Why is google indexing this banned directory?

Forum Moderators: goodroi

Message Too Old, No Replies

Why is google indexing this banned directory?

ichthyous

3:26 pm on Jan 25, 2007 (gmt 0)

I banned my site's image download directory in robots.txt a while ago, but I am seeing all the contents of that directory showing up in the index again. The listings in the index are url only. Here is my robots.txt code:

User-agent: *
Disallow: /d/
Disallow: /?g2_view=core.DownloadItem*

When I put the directory /d/ in Google's robots.txt validator it reports it as being "allowed", even though I am sure that when i tested it the first time it was disallowed. Has something changed? I would like to remove all of these url-only image listings from google's index as well as all the other search engines. Any ideas?

Thanks

goodroi

2:15 pm on Jan 26, 2007 (gmt 0)

that should block google from accessing example.com/d/ UNLESS you have specific instructions for googlebot. if you do list googlebot in your robots.txt then googlebot will ignore the general instructions and only follow the instructions specific to it.

cheers

pageoneresults

2:19 pm on Jan 26, 2007 (gmt 0)

Has something changed? I would like to remove all of these url-only image listings from google's index as well as all the other search engines. Any ideas?

I believe the suggested method is to remove the Disallow: and place a robots metadata element on the pages not to be indexed. I can confirm that this works as I've been doing it that way now for a few years.

Typically the only way you can find those listings is through a site: search. They will not be shown for regular search queries, or at least I've not been able to get them to.

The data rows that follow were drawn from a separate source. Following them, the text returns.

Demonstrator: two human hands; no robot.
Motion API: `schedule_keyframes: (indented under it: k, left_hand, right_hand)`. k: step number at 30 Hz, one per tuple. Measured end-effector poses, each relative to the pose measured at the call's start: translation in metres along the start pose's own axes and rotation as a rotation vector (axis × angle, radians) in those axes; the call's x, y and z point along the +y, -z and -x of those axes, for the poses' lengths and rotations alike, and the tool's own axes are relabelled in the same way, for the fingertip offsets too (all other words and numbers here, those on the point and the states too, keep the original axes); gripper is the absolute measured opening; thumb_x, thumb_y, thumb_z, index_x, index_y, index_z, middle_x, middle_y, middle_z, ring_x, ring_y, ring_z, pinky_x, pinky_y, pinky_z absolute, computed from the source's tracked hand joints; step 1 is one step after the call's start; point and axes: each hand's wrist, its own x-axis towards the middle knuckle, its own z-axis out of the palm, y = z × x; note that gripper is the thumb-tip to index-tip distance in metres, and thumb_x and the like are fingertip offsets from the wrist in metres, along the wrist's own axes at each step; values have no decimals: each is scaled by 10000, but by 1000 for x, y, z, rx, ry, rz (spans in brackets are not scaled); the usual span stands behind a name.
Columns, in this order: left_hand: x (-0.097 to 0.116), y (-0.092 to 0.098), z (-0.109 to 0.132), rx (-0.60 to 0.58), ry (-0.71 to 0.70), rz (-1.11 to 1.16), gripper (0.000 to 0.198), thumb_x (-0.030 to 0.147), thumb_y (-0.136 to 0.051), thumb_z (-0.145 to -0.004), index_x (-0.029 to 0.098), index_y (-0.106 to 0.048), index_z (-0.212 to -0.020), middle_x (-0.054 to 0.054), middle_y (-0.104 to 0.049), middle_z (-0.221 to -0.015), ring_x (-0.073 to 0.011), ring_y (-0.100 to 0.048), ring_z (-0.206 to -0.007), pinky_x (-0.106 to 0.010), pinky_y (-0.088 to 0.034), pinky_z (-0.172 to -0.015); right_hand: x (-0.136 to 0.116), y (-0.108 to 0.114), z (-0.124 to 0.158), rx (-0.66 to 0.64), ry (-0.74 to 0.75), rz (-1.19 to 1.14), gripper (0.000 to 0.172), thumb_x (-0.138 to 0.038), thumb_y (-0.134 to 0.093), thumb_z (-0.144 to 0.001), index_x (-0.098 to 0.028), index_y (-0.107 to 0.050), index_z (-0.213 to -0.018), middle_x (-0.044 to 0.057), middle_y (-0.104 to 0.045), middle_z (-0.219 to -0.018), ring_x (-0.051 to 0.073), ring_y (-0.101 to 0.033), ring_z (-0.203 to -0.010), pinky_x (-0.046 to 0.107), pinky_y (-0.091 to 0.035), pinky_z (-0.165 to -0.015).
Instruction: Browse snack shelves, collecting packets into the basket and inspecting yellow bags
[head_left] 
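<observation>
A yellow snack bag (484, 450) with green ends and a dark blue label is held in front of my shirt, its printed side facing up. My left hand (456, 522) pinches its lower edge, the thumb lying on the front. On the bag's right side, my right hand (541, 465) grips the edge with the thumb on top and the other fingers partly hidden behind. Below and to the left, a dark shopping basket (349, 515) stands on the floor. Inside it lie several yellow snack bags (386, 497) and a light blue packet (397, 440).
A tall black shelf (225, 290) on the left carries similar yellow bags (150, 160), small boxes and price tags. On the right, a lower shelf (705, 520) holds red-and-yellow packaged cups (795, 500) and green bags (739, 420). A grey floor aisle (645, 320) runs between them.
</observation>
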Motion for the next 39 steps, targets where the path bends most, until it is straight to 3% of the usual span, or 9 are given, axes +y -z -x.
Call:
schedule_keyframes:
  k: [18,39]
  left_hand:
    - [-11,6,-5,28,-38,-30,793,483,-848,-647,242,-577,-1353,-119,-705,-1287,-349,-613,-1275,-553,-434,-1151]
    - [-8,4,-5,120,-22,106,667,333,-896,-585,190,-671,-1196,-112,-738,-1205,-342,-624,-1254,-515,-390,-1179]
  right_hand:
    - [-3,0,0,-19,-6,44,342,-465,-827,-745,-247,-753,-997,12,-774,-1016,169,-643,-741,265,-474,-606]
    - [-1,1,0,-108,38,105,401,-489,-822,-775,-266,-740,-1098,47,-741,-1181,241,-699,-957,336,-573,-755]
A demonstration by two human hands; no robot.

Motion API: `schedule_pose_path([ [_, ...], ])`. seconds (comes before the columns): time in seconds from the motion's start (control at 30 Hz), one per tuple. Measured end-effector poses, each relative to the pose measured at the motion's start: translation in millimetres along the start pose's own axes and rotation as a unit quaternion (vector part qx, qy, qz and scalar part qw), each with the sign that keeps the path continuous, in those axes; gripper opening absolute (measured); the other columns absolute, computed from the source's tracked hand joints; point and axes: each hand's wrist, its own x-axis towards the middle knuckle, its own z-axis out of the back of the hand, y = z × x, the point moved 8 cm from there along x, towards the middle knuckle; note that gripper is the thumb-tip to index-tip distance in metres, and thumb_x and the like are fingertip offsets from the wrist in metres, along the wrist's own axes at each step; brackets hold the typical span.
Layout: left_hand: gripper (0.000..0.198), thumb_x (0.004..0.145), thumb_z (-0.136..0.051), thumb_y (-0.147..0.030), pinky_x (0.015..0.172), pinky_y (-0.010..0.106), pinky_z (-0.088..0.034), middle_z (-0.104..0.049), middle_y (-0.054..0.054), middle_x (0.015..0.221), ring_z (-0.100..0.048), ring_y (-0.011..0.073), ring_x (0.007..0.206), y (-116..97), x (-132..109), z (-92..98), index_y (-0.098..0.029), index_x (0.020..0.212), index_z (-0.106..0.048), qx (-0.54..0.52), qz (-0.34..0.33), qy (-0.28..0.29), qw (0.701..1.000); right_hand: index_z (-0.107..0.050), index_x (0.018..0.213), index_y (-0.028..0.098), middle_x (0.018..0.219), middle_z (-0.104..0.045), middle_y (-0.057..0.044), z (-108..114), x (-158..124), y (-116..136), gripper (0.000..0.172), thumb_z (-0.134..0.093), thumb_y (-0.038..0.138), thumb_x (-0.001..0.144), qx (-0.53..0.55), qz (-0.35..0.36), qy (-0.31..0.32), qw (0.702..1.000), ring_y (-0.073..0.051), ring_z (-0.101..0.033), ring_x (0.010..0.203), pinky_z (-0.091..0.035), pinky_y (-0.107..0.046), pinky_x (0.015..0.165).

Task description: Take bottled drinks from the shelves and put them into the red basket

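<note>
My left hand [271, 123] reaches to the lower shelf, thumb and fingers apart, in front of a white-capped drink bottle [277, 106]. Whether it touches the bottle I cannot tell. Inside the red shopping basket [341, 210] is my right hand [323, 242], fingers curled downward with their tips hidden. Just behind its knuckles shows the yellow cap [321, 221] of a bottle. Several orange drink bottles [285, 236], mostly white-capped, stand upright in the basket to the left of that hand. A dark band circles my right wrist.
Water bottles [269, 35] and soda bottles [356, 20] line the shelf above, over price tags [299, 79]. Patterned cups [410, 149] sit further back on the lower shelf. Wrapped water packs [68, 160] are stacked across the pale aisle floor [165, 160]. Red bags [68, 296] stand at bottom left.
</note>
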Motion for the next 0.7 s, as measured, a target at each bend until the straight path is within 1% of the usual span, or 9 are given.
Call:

Googlebot has obeyed your robots.txt file and it does not index that content. But, it does index the URI, hence the reason for the URI only listing.

ichthyous

4:31 pm on Jan 26, 2007 (gmt 0)

Oh that's interesting. I have been trying to find any of those URLs come up through searches and haven't seen it yet...just through a site: search. However, there are a lot of clever people out there who could do a site search and find all of those URLs which means they can download every image off my site. Unfortuately these pages are dynamically generated and I can't add any robots intructions in the meta tags just for those pages.

pageoneresults

4:55 pm on Jan 26, 2007 (gmt 0)

However, there are a lot of clever people out there who could do a site search and find all of those URLs which means they can download every image off my site.

All they would have to do is browse to your robots.txt file unless of course you were cloaking that file. ;)

If there is something you don't want indexed, I find using a simple...

<meta name="robots" content="none">

...does what it is intended to do. Keep the page from getting indexed and no links are followed.

Listing anything in the robots.txt file is pretty much providing a map to that content. It shouldn't get indexed and usually doesn't. URI listings are just that, URIs only. You've alerted Google to their existence through the robots.txt file.